Terrence R. Curtin
Chief Executive Officer and Board Member at TE Connectivity
Thanks, Sujal. And thank you, everyone, for joining us today to cover our results for first fiscal quarter, along with our outlook for our second quarter. Before, Heath and I take you through the details on the slides, I do want to take a moment to discuss our performance within the backdrop of the current environment, along with what we're seeing since our call 90 days ago.
Clearly, we're all experiencing a lot of moving pieces in the global macro-environment. While this volatility is creating cyclicality in specific end-markets, we continue to benefit from secular trends leading to outperformance across many of the markets we serve. The strategic positioning of our portfolio and our team's execution enabled us to deliver sales and adjusted earnings per share that exceeded our guidance, and we also delivered strong free cash flow in the quarter. We generated high-single digit organic growth year-over-year with organic growth in all businesses in our Transportation and Industrial Solution segments. The growth in these two segments offset incremental weakness in our Communications segment.
While we can't control the macro-environment or the headwinds from currency exchange effects, we are taking actions on the elements of our business model that we can control. Our Industrial segment continues on its journey to expand margins towards its high-teens margin target, and we'll talk through that in the call, as well as we continue to implement price increases to offset inflation in our Transportation segment. In addition, we continue to drive cost reduction and footprint consolidation efforts and are now implementing additional structural reductions in Communications to ensure we stay in line with the target margins in that segment as we go forward.

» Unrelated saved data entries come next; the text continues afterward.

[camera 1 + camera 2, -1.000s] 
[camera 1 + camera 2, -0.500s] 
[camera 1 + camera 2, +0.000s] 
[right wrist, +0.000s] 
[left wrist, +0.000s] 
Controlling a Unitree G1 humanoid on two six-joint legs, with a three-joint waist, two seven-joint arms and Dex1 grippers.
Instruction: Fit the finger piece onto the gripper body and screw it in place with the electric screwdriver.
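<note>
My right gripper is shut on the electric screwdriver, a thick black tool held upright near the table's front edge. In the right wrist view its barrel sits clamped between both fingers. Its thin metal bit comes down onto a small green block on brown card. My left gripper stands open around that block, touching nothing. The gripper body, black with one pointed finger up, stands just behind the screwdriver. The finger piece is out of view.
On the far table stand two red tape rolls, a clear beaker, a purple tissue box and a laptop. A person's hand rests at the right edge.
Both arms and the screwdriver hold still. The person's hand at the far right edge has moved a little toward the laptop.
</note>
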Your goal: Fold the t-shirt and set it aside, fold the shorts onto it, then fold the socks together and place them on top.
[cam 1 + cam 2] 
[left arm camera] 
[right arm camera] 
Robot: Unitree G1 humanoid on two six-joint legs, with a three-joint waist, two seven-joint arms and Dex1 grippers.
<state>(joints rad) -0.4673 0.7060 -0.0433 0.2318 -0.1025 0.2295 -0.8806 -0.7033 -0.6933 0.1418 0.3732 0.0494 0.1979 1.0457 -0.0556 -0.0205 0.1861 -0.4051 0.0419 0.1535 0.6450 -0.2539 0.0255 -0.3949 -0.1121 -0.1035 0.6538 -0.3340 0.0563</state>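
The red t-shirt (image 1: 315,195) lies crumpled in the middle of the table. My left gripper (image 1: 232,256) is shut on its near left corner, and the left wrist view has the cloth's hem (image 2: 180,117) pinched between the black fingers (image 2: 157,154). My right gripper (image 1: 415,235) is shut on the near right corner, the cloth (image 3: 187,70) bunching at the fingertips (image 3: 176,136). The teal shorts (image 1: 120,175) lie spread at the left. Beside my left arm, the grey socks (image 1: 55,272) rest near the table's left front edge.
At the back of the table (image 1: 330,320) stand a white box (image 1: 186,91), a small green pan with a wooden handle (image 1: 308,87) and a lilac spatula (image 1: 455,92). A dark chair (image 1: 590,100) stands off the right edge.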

So, let me provide some additional color on our markets and other updates since our call 90 days ago. Our view of the Transportation end-markets remains unchanged. Our growth will continue to be driven by content outperformance from our global leading position in electric vehicles and electronification trends even in an environment where auto production, we expect to remain flat this year. Our view of the Industrial end-markets is also consistent with our prior view. We are seeing continued strong recovery in the commercial air and medical markets, as well as continued momentum in renewable applications in our energy business. In our Communications segments, this is where we're seeing changes versus our prior view. Last call, we highlighted that we were expecting moderation in cloud demand in our data and devices business, and we're now seeing incremental weakness in enterprise and telecom applications, along with inventory adjustments across the broader supply chain that serves the data and device market. And as typical, our expectation is that this inventory adjustment will last a few quarters.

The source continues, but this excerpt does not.